A local firm filed plans for a massive mixed-use development that, if built, would include British Columbia's tallest skyscraper and help the region meet skyrocketing demand for housing and hotel rooms.
Holborn Group, a Vancouver-based developer, filed a city rezoning application for the over 3 million-square-foot project designed with nearly 2,000 condominiums and apartments, a hotel and about 135,000 square feet of conference, ballroom, retail and plaza space.
The largest tower is planned as an 80-storey hotel with an observation deck that would reach 1,033 feet, nearly 46% taller than the 62-floor Two Gilmore Place in Burnaby, the province's tallest skyscraper at just over 700 feet.
If approved and built, the development could bring thousands of homes and hotel rooms to Canada's third-largest city, which has a severe shortage of both. Population growth and a shortage of available land have made Vancouver one of the world's priciest metropolitan areas for rents and housing prices.
The Holburn proposal “sparks important debate about where Vancouver wants and needs to go as an international city,” Steve Da Cruz, managing director for brokerage Newmark’s Canada division, told CoStar News.
“This project is ambitious to say the least, but fundamentally, this project is about housing, and we need housing across the spectrum full stop,” Da Cruz added.
The region's multifamily vacancy rate has hovered between 2% and 3% despite an uptick in development, with 22,000 units under construction, which when finished would increase rental stock by about 15%, according to a CoStar analytics report.

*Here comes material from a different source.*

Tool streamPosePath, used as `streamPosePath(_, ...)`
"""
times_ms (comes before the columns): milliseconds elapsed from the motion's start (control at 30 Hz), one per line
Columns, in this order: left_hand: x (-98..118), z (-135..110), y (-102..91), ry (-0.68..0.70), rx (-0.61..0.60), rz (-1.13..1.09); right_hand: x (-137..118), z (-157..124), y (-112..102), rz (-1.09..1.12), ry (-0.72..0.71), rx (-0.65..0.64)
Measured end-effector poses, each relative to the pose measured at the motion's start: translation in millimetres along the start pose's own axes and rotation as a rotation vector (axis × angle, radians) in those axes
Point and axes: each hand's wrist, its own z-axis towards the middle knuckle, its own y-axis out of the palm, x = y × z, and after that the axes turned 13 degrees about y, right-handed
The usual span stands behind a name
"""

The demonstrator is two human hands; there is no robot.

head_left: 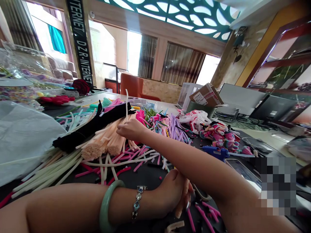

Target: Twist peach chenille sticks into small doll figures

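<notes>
My right hand (131, 129) reaches forward across the table and pinches a single peach pipe cleaner (126, 105) that stands up out of the peach bundle (107, 142). A black bundle (92, 127) lies just behind it. My left hand (173, 191), with a green bangle (107, 204) and a bracelet on the wrist, rests near the front edge under my right forearm. Its fingers are curled around short peach pieces (181, 207). Pink cut pieces (206, 216) lie around it.
The dark table (143, 176) is strewn with pale green sticks (48, 171), purple and pink stems (170, 127), finished little figures (221, 136), a blue glue gun (215, 152) and a phone (243, 171). A white bag (21, 136) lies left; cardboard boxes (206, 95) stand behind.
</notes>
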Motion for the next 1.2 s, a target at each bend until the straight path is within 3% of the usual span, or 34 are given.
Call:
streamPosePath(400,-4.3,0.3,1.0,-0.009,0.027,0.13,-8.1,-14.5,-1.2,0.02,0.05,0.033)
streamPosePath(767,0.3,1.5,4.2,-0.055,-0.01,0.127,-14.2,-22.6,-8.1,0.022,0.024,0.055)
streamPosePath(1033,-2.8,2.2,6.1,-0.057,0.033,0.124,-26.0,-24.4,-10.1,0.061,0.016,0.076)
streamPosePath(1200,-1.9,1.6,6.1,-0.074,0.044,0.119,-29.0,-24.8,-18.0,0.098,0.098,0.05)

Paul Richter, CoStar's director of market analytics in Western Canada, said the development "looks to be a fantastic addition to Vancouver's skyline" that is also ambitious and will likely take plenty of time to receive approvals and finish construction.

"It is guesswork as to when this project would be complete and what the market conditions will be at that time," Richter said. "The important thing for this development is that it must be well-timed in order not to drag out."

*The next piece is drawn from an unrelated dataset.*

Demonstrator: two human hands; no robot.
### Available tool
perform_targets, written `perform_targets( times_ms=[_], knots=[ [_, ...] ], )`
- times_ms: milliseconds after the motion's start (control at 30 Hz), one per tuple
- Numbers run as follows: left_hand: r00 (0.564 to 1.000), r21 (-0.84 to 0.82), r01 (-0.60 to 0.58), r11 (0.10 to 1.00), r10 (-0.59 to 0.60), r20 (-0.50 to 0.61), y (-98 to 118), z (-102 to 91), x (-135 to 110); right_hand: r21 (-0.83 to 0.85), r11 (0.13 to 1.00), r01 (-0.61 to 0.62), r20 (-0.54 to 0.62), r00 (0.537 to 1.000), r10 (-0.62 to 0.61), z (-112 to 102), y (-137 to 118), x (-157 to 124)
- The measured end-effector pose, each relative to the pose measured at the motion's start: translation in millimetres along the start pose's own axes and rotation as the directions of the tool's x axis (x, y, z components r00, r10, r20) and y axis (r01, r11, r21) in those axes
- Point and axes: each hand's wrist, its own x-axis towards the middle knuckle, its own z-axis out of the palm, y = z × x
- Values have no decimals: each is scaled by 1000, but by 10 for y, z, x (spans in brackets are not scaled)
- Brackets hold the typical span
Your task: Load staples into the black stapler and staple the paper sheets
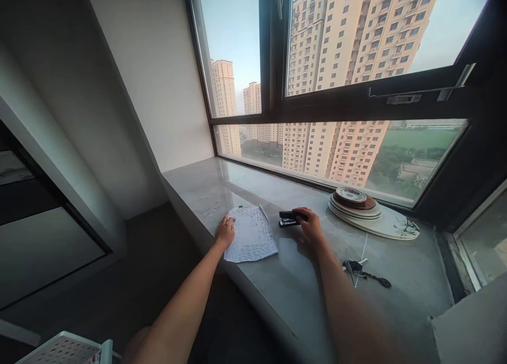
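A printed sheaf of paper [252,234] lies on the grey stone window ledge [301,279]. My left hand [225,231] rests on the paper's left edge, fingers lying flat on it. To the right of the paper sits a black stapler [288,218]. My right hand [310,225] is curled over the stapler's right end, gripping it while it stays on the ledge.
A stack of decorated plates [356,203] on a large white platter [390,225] stands at the right by the window. A bunch of keys [362,271] lies near my right forearm. A white perforated basket [63,351] shows at the bottom left, below the ledge.
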Motion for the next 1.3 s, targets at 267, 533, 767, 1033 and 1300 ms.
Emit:
perform_targets(
  times_ms=[267,533,767,1033,1300],
  knots=[
    [1000,-32,14,999,-14,-11,23,-30,-30,246,965,-93,412,911,-17,52,-130,9],
    [999,-70,35,997,-36,-5,-27,3,-7,389,914,-113,450,889,-82,208,-200,-6],
    [987,52,-37,998,44,-154,164,-157,-108,473,866,-161,298,955,15,146,-198,16],
    [869,-113,-458,882,471,153,848,-82,-381,429,900,-85,410,905,-110,111,-209,67],
    [902,-13,-325,946,315,295,1042,55,-477,402,913,-75,402,910,-103,136,-246,53]
  ],
)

Holborn's proposal includes 1,288 residential condos, 273 market-rate rentals and 378 units that the company said rank as the largest contribution of affordable social housing rentals by a developer in a single project in Vancouver.
Timing is everything. Upwards of 3,000 finished condo units sit unsold today in a market softened by higher interest rates and rules prohibiting non-Canadians from buying residential real estate, Richter said.
"Hopefully, Holborn enters the pre-sale stage when there is a stronger appetite for condo units and the investment market for condo units is less restrictive," he added.
The development could also help ease a regional shortage of hotel rooms ahead of the 2026 FIFA World Cup. Greater Vancouver needs to add 20,000 hotel rooms by 2050 to meet projected demand, according to a study by the Destination Vancouver hospitality trade group.
The project, designed by Henriquez Partners Architects, which drew inspiration from ancient glass sea sponge reefs, bridges Vancouver's business district with the Downtown Eastside neighborhood.
"At its core, the project is about ambitious city-building, unlocking public benefits on currently underutilized land in a way that supports some of the city’s most urgent needs," Holborn Group President Joo Kim Tiah said in a statement.